(Brief) Write the data out again, character for character, with no images.
»»
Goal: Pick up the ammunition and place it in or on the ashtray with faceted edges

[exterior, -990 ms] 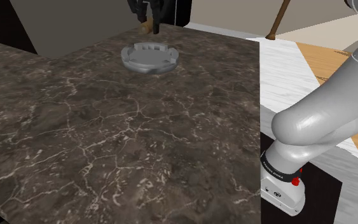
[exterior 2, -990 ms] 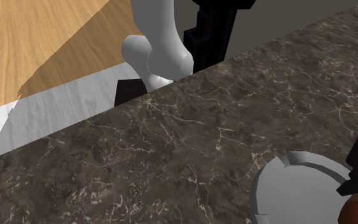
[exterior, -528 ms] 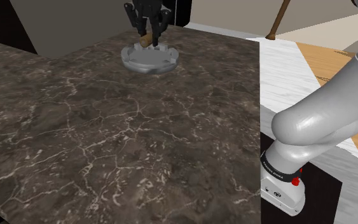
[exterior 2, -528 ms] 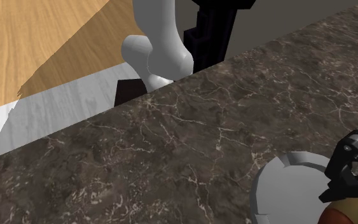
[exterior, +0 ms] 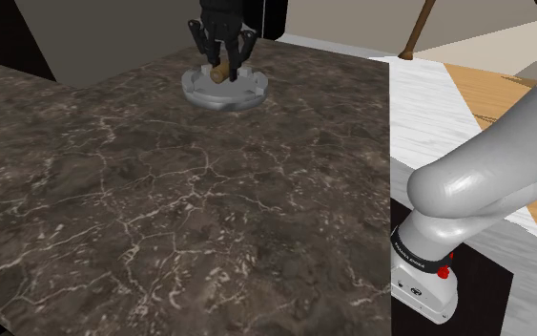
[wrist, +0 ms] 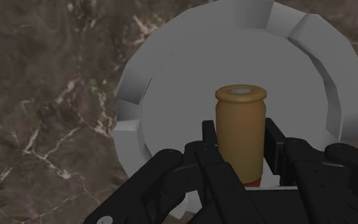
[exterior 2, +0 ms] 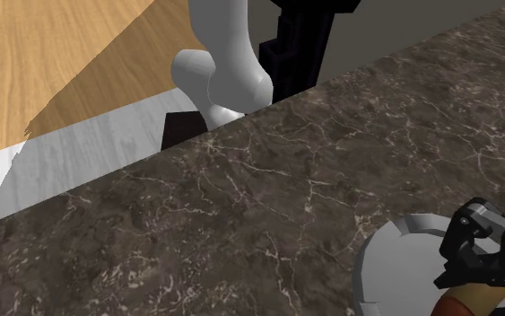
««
(Expected answer)
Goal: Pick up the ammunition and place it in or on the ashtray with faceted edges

[exterior, -990 ms] 
[exterior 2, -990 ms] 
[exterior, -528 ms] 
[exterior 2, -528 ms] 
[exterior, +0 ms] 
[wrist, +0 ms] 
[exterior 2, +0 ms] 

The answer has been written out in full.